Of the lines in the data below, count the ones holding the string "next", and answer with that number only.

--- START ---

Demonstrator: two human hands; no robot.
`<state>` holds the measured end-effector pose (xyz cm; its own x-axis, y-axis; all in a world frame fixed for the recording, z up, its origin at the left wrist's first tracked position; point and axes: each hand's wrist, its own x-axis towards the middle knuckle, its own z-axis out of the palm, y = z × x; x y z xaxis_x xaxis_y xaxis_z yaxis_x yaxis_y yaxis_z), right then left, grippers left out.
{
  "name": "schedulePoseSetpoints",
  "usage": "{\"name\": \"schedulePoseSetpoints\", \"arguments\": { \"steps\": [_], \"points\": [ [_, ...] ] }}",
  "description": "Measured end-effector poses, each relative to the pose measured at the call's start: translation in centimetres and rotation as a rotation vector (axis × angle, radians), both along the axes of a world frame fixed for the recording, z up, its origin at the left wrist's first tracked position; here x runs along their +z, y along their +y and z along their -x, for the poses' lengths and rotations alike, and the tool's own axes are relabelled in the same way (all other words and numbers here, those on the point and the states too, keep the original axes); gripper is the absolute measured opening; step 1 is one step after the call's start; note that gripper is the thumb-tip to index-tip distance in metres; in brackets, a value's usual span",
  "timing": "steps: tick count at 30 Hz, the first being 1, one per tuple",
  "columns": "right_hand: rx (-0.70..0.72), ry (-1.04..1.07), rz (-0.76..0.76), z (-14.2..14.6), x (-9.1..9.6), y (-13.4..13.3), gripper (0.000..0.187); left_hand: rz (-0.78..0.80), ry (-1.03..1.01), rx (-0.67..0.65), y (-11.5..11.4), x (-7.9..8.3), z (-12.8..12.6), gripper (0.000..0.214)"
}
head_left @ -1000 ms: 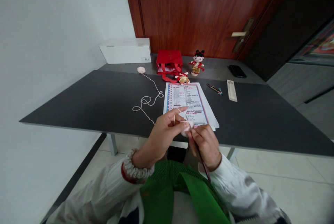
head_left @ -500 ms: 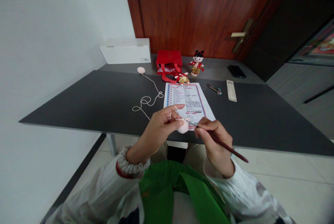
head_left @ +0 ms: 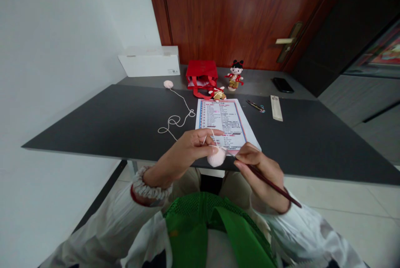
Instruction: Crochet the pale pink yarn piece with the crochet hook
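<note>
Between my hands, at the table's front edge, is a small round pale pink crochet piece [head_left: 216,157]. My left hand [head_left: 195,145] pinches its upper edge, with yarn looped over the raised index finger. My right hand [head_left: 261,172] grips a crochet hook [head_left: 271,184] with a long dark red handle, slanting down to the right. Its thin metal tip meets the right side of the piece; the exact stitch is too small to make out. Pale yarn [head_left: 174,121] runs in loose loops over the table to a small yarn ball [head_left: 168,84].
Under my hands lies a printed pattern sheet [head_left: 220,114]. Behind it are a red gift bag [head_left: 201,72], a crocheted doll [head_left: 235,77] and a smaller doll part [head_left: 218,94]. Small scissors [head_left: 255,105], a pale packet [head_left: 276,108], a black phone [head_left: 283,85] and a white box [head_left: 150,63] surround it.
The crochet piece has come slightly down and toward me, and more of its round side shows. My right hand has shifted a little right and down with the hook.
</note>
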<state>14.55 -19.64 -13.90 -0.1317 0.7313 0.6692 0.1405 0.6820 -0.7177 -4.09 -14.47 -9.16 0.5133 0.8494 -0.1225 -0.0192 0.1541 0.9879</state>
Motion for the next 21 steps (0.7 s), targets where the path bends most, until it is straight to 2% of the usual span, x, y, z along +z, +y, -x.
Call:
{"name": "schedulePoseSetpoints", "arguments": {
  "steps": [2,4,8,10,13,16,21],
  "points": [
    [0.087,-0.149,-0.133,-0.6,0.3,0.1,0.025,0.02,0.013,-0.029,0.1,0.0,0.2,0.036],
    [0.113,-0.144,-0.117,-0.8,0.2,0.0,0.025,0.019,0.026,-0.052,0.2,0.0,0.3,0.035],
    [0.053,0.193,0.224,-0.1,-0.6,-0.4,0.013,-0.03,0.055,-0.106,0.4,0.2,0.5,0.011],
    [0.064,0.286,0.312,0.0,-0.8,-0.7,0.011,-0.016,0.071,-0.126,0.5,0.3,0.6,0.016],
    [0.103,0.27,0.319,-0.3,-0.7,-0.6,0.01,0.042,0.076,-0.184,0.6,0.3,0.8,0.036],
    [0.206,0.312,0.393,-0.8,-0.3,0.1,0.009,0.064,0.083,-0.262,0.8,0.1,1.0,0.039],
    [0.431,0.632,0.684,-0.3,0.1,1.4,0.02,0.043,0.065,-0.275,1.1,-0.4,1.0,0.038]
  ]
}}
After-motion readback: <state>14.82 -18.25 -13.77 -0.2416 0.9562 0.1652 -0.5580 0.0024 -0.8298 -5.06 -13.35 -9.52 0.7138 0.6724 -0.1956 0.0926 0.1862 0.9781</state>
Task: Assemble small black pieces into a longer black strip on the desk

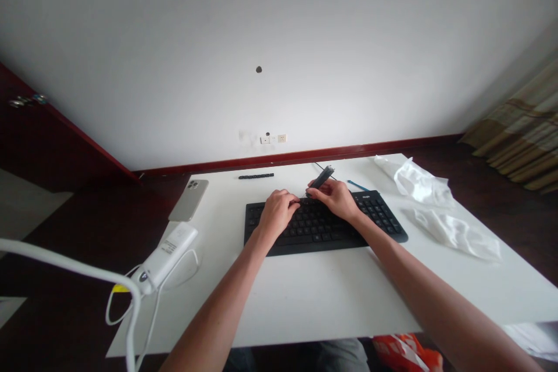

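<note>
A black keyboard (314, 237) lies on the white table, with both my hands over its back edge. My right hand (337, 197) is closed around a dark grey cleaning brush (321, 176), tilted so that its paler, bristly-looking end points up and its lower end meets the keyboard's top row. My left hand (279, 209) is closed in a pinch at the top row, just left of the brush; whatever lies between its fingertips is hidden. Behind the keyboard, a short row of small black keycaps (256, 176) lies on the table.
A phone (189, 200) and a white power strip (168, 256) with cables lie on the left of the white table (331, 296). A thin blue stick (357, 185) rests behind the keyboard. Crumpled clear plastic bags (416, 183) lie on the right.
</note>
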The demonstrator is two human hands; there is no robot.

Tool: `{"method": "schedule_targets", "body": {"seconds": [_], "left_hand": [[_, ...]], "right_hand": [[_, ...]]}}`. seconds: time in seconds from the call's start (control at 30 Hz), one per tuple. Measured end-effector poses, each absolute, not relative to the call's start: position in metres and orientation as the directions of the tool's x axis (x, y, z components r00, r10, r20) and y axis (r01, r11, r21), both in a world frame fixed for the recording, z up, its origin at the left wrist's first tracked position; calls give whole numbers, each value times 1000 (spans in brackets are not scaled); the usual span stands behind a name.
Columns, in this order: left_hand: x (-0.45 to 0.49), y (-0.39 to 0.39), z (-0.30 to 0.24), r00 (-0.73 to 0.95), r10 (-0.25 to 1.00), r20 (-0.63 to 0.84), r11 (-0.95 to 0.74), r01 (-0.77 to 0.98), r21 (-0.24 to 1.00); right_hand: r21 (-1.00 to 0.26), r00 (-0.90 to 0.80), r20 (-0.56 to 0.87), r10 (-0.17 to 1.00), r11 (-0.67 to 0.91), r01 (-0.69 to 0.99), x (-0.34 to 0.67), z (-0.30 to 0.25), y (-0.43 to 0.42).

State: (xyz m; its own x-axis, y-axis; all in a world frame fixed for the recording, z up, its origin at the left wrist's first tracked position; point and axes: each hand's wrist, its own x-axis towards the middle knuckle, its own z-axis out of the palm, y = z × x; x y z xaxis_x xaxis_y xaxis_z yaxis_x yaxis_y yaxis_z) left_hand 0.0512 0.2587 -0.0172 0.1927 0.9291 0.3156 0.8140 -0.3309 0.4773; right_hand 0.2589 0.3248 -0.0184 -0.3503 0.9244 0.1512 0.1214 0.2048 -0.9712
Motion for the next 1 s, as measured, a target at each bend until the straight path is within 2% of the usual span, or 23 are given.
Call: {"method": "schedule_targets", "body": {"seconds": [0.47, 0.73, 1.0], "left_hand": [[52, 258, -8, 145, 921, 362, -332, 778, 534], [13, 268, -1, 26, 879, 476, -222, 906, 361], [-4, 321, 18, 178, 891, 419, -278, 941, 192]], "right_hand": [[-975, -275, 182, 944, 210, 77, 264, -18, 327], [-988, -281, 138, 950, 152, 28, 265, -20, 330], [-982, -312, 164, 936, 185, 40, 267, -24, 331]]}}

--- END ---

- _OUTPUT FOR THIS EXERCISE_: 2